Rather than going smaller, our computers could go bigger. It is possible to replicate the functions of a transistor using water. In what is called the hydraulic analogy, a water transistor has a pressure-actuated valve that either enables or disrupts the flow of another pipe. A computer built with these transistors doesn’t need electricity at all, only water pressure. If one built what Charles Reid calls a “low/no power computer” using gravity fed water and a quarter million liquid transistors, one could build a water-based ENIAC. With only 5,600 liquid transistors, one could build a water-based Apollo Guidance Computer.

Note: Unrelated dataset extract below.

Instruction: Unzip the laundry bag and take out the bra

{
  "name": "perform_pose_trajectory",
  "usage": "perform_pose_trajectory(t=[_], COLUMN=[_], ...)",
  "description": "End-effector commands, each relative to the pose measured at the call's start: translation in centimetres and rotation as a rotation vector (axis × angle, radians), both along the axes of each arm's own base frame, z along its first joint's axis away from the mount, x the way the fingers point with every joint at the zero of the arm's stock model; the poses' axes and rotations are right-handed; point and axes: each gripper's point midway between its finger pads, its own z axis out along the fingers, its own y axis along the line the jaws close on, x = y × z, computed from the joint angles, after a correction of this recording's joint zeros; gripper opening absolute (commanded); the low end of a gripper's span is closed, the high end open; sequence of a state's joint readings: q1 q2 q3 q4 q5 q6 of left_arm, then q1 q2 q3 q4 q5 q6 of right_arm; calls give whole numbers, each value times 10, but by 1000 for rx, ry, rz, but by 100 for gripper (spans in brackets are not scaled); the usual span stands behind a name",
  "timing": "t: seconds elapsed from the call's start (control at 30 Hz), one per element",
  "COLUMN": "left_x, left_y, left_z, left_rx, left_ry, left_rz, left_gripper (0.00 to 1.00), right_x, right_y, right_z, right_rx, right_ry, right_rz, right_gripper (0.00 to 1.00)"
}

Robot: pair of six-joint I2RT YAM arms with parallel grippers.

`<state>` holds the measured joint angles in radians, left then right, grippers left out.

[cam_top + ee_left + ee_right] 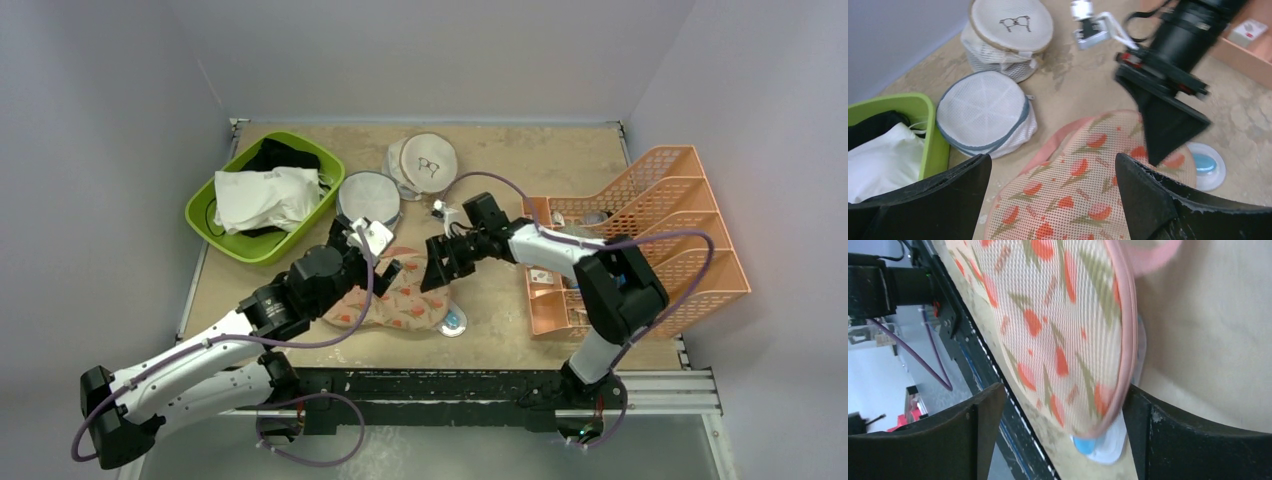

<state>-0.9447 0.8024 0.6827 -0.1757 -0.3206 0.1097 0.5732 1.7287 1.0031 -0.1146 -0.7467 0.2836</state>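
The laundry bag (400, 300) lies flat at the table's near middle, pinkish-beige mesh with orange-red flowers and a pink edge. It looks closed, and I see no zip pull. The bra is hidden. My left gripper (383, 268) is open over the bag's left lobe. In the left wrist view its jaws (1053, 185) stand wide apart above the bag (1083, 195). My right gripper (437, 268) is open over the bag's right lobe. In the right wrist view it (1063, 425) straddles the rounded end of the bag (1058, 315) without gripping it.
A green basket (262, 252) with white and black garments stands at the back left. A round white-grey mesh bag (368, 196) and a round white bag with a glasses drawing (428, 162) lie behind. An orange rack (660, 240) stands right. A white-blue disc (453, 323) lies by the bag.
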Motion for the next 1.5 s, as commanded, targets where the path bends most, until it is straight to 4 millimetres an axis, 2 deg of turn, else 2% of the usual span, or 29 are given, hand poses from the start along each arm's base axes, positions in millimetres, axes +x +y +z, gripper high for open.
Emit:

Of course, water does not flow as fast as electricity, and so the speed of these computers could not be replicated with liquid. What computational speed is necessary to fly to the moon? All that is important is that the computer is fast enough to aid the maneuvering necessary during the flight.
Perhaps, given some worldwide catastrophe that impedes the construction of microprocessors, we might still see things as complicated as space travel, but just on a longer time scale. A hydraulic computer that only functions at a rate of one cycle per second might still allow you to go to the moon. You will just have to travel at a speed one thousand times slower than Apollo 11 made the trip. Such a post-electronic technology could be called “slow computing.” Wars are conducted not in the blink of a split-second decision and the flash of a rocket motor, but with the slow trickle of water through a valve. The hydrogen boosters of ICBMs are replaced by hydrogen-lofted intercontinental balloon missiles. A spacecraft hundreds of miles in diameter crawls to the moon at a rate of a few inches per second, all to prove a point about the proficiency of one belligerent’s hydraulic-military complex to the other’s.